[GSoc 2016] Proposal - Capture Tracking Improvements

Hello,

Attached is the proposal that I have submitted. I would be grateful for any and all feedback provided.

Many Thanks,
Scott

GSoc Proposal 2016 - Scott Egerton.pdf (382 KB)

Adding Mehdi Amini and Phillip Reames to CC.

(I've copied the body of the text from the PDF into the email and am replying inline to particularly parts.)

Hello,

Attached is the proposal that I have submitted. I would be grateful for any and all feedback provided.

Many Thanks,
Scott

C APTURE T RACKING I MPROVEMENTS
ABSTRACT
Capture tracking analysis is an analysis pass used to determine which pointers are
“captured”. This means that a function has made a copy of a pointer that has outlived
the function that called it.

Subtle but important clarification: "has outlived" to "may potentially outlive". As with most compiler analysis, we have to be conservative when we can't fully analyze.

This information is useful during the optimisation process. I
believe that this is used to improve memory management.

Via aliasing primarily. Yes.

The capture tracking analysis is currently inefficient and inaccurate in cases due to
the fact that it returns false positives and expensive functions are unnecessarily
repeated.

We'll always have false positives. The trick is to get a reasonably small number with a reasonable impact on compile time. The universal problem balance in a compiler.
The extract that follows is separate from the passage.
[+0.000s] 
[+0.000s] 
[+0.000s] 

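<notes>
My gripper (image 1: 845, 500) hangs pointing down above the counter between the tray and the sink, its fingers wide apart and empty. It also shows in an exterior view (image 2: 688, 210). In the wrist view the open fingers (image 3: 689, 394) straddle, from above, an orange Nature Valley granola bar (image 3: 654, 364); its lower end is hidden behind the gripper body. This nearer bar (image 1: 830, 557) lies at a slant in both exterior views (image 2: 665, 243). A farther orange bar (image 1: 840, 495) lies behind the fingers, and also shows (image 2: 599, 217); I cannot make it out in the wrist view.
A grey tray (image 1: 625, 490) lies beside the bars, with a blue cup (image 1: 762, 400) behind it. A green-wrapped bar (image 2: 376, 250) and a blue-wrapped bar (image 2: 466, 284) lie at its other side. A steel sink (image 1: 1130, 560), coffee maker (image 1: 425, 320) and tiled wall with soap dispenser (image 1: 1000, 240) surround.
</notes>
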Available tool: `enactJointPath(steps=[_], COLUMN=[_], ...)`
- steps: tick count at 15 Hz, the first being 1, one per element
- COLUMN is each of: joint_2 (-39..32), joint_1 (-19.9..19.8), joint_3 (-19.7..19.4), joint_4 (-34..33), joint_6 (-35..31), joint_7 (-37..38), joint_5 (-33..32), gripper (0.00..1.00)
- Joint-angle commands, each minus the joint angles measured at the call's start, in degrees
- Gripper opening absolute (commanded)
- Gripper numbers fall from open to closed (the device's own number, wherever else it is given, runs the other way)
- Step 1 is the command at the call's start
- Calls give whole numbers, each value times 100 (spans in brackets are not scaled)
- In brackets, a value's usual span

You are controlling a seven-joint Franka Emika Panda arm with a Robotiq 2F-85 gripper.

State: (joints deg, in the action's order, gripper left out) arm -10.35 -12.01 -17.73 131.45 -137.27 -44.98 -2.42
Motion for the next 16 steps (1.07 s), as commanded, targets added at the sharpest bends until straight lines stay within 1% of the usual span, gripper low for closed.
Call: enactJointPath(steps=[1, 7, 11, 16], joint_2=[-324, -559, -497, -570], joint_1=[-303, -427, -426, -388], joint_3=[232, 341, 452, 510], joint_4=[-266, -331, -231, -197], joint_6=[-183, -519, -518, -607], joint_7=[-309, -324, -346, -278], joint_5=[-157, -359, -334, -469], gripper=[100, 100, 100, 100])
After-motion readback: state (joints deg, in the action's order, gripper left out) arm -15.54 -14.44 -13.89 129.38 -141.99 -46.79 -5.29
This is where I would make improvements. It could be improved in a
number of ways, as mentioned by Philip Reames on the mailing list. I would like to
use this opportunity to take my previous experience within LLVM and apply it to other
areas of LLVM.

BENEFITS

Improvements to pointer capture tracking would be greatly beneficial. Changes such
as the removal of false positives as well as the reduction to the cost through the
introduction of caching will be made. Caching the results of certain functions, storing
the result, will cause performance increases, should the same data be requested
again as the result will already be stored. As a result of this, it could become a more
valuable tool to have within the LLVM suite. This would also cause improvements to
the code optimisation process and potentially increase the quality of code compiled
with LLVM. It should also use up fewer resources during the analysis pass.

DELIVERABLES

There are cases where “potentially captured” is returned incorrectly. As a
starter task I would remove the known and unknown cases that cause this to
occur. This would serve as a good introduction to LLVM compiler analysis and
would be achievable in a short time span.
Approximately 2 weeks.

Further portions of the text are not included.